PyTorch Performance Optimizations
In this section we will explore some basic methods for increasing the runtime performance of our training workload. Although you may recognize some of these from our post on GPU optimization, it is important to highlight a significant difference between training optimization on CPU and GPU platforms. On GPU platforms much of our effort was dedicated to maximizing the parallelization between (the training data preprocessing on) the CPU and (the model training on) the GPU. On CPU platforms all of the processing occurs on the CPU and our goal will be to allocate its resources most effectively.
Batch Size
Increasing the training batch size can potentially increase performance by reducing the frequency of the model parameter updates. (On GPUs it has the added benefit of reducing the overhead of CPU-GPU transactions such as kernel loading). However, while on GPU we aimed for a batch size that would maximize the utilization of the GPU memory, the same strategy might hurt performance on CPU. For reasons beyond the scope of this post, CPU memory is more complicated and the best approach for discovering the most optimal batch size may be through trial and error. Keep in mind that changing the batch size could affect training convergence.
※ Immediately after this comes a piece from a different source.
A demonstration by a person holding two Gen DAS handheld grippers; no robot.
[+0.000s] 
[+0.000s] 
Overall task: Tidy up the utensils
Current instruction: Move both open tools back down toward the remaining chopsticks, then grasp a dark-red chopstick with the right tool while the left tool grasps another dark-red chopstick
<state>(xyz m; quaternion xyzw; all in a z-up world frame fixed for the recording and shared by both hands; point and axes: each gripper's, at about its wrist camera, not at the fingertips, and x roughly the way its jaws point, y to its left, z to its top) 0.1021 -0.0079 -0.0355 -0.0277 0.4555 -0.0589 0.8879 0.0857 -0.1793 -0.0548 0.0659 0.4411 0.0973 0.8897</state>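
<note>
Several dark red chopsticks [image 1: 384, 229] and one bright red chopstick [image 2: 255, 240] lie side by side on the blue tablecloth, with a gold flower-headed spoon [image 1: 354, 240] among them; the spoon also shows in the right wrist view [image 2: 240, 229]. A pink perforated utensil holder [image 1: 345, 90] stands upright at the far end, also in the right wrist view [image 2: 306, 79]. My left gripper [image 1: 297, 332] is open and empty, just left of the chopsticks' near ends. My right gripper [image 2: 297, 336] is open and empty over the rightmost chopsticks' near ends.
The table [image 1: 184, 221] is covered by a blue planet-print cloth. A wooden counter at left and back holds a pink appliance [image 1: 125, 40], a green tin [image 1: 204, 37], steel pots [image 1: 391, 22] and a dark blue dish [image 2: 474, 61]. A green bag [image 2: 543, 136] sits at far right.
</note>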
The table below summarizes the throughput of our training workload for a few (arbitrary) choices of batch size:
Training Throughput as Function of Batch Size (by Author) Contrary to our findings on GPU, on the c7i.2xlarge instance type our model appears to prefer lower batch sizes.
Multi-process Data Loading
A common technique on GPUs is to assign multiple processes to the data loader so as to reduce the likelihood of starvation of the GPU. On GPU platforms, a general rule of thumb is to set the number of workers according to the number of CPU cores. However, on CPU platforms, where the model training uses the same resources as the data loader, this approach could backfire. Once again, the best approach for choosing the optimal number of workers may be trial and error. The table below shows the average throughput for different choices of num_workers:
Training Throughput as Function of the Number of Data Loading Workers (by Author) Mixed Precision
Another popular technique is to use lower precision floating point datatypes such as torch.float16 or torch.bfloat16 with the dynamic range of torch.bfloat16 generally considered to be more amiable to ML training. Naturally, reducing the datatype precision can have adverse effects on convergence and should be done carefully. PyTorch comes with torch.amp, an automatic mixed precision package for optimizing the use of these datatypes. Intel® AVX-512 includes support for the bfloat16 datatype. The modified training step appears below:
for idx, (data, target) in enumerate(train_loader):
optimizer.zero_grad()
with torch.amp.autocast('cpu',dtype=torch.bfloat16):
output = model(data)
loss = criterion(output, target)
loss.backward()
optimizer.step()The throughput following this optimization is 24.34 samples per second, an increase of 86%!!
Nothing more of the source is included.